Marketplace Scratch Pad

Lewis spills the beans too late

Scott Jagow Apr 23, 2009

Bank of America CEO Ken Lewis has revealed his version of what happened behind the scenes of the bank’s deal to buy Merrill Lynch. The Wall Street Journal cites testimony from Lewis to New York’s attorney general. Lewis says he believed former Treasury Secretary Henry Paulson and Fed Chairman Ben Bernanke wanted him to keep quiet about billions of dollars in losses at Merrill so that the deal wouldn’t collapse.

From the Journal:

Disclosing losses at Merrill — which eventually totaled $15.84 billion for the fourth quarter — could have given BofA’s shareholders an opportunity to stop the deal and let Merrill collapse instead.

“Isn’t that something that any shareholder at Bank of America…would want to know?” Mr. Lewis was asked by a representative of New York’s attorney general, Andrew Cuomo, according to the transcript.

“It wasn’t up to me,” Mr. Lewis said. The BofA chief said he was told by Messrs. Bernanke and Paulson that the deal needed to be completed, otherwise it would “impose a big risk to the financial system” of the U.S. as a whole.

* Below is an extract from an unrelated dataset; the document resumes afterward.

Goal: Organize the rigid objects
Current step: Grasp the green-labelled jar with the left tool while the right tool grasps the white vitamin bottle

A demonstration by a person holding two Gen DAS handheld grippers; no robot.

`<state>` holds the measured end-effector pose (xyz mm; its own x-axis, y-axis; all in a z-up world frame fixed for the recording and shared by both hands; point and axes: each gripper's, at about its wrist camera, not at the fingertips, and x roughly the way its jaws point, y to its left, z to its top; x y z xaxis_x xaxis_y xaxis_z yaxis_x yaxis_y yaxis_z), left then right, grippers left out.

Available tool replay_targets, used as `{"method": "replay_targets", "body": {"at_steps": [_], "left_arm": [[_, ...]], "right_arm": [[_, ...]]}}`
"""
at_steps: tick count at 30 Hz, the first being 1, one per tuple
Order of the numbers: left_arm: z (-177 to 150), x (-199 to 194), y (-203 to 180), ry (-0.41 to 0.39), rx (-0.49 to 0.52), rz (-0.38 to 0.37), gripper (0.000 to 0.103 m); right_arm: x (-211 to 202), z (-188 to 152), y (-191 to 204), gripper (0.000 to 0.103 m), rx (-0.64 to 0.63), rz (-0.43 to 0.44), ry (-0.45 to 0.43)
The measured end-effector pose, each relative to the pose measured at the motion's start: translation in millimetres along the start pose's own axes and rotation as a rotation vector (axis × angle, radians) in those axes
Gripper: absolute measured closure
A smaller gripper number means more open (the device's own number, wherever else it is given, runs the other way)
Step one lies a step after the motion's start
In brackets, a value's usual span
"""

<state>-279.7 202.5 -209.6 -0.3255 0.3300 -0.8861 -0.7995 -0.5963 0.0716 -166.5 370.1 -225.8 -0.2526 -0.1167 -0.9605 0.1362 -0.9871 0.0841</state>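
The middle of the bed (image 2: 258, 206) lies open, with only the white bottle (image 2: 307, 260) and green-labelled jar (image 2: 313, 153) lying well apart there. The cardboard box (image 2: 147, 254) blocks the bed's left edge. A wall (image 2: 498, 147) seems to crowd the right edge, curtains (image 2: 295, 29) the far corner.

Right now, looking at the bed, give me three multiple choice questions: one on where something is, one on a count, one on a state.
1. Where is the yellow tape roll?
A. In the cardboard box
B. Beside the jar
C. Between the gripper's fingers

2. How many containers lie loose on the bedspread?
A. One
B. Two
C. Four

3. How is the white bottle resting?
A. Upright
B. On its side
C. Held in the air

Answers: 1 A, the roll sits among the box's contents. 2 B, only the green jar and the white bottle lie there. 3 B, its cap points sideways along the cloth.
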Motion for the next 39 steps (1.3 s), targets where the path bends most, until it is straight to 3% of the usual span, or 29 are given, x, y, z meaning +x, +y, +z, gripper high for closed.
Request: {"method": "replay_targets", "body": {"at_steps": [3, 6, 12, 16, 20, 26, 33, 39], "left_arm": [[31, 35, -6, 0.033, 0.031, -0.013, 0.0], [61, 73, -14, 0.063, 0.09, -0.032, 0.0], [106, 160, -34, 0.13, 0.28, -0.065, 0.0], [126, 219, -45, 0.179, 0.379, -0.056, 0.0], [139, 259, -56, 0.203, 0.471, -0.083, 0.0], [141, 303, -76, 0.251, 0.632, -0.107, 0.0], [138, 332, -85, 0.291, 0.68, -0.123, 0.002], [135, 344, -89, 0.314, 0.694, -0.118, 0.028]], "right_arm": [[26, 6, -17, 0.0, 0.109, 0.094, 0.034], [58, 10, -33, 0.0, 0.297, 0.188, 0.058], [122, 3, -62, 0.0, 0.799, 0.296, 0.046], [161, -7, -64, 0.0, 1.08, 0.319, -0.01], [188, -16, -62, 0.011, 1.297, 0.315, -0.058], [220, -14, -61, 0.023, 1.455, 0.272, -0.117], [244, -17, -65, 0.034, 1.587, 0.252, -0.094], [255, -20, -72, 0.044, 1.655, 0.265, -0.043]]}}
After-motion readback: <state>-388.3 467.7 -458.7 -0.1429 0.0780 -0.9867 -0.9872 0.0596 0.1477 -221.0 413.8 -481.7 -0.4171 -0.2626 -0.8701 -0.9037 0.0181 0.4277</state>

Lewis goes even further and says Paulson threatened his job:

“I can’t recall if he said, ‘We would remove the board and management if you called it [off]’ or if he said ‘we would do it if you intended to.’ I don’t remember which one it was,” Mr. Lewis said. “I said, ‘Hank, let’s de-escalate this for a while. Let me talk to our board.”

I don’t know how much of this is Lewis covering his own fanny, but he said it under oath, so I’ll give him the benefit of the doubt. I’m sure the government did pressure Bank of America to buy Merrill Lynch. You remember what it was like last fall. The last thing Paulson and Bernanke wanted was another Lehman, and let’s face it, they crammed Merrill Lynch down B of A’s throat.

That doesn’t let Lewis off the hook. I’m sure if Hank Paulson breathes down your neck, it gets pretty uncomfortable. But Lewis is supposed to be a guardian for his shareholders and his employees, not a guardian of secrets that could eventually wipe out both:

By keeping mum, the CEO of one of the biggest U.S. banks appeared to set aside a basic tenet of American-style finance — that, above all, companies must disclose material information to shareholders and potential investors

“Regulators are supposed to tell you to obey the law, not to disobey the law,” said Jonathan R. Macey, deputy dean of Yale Law School. “If you’re the CEO, your first obligation is not to your regulator, it’s to your institution and shareholders.”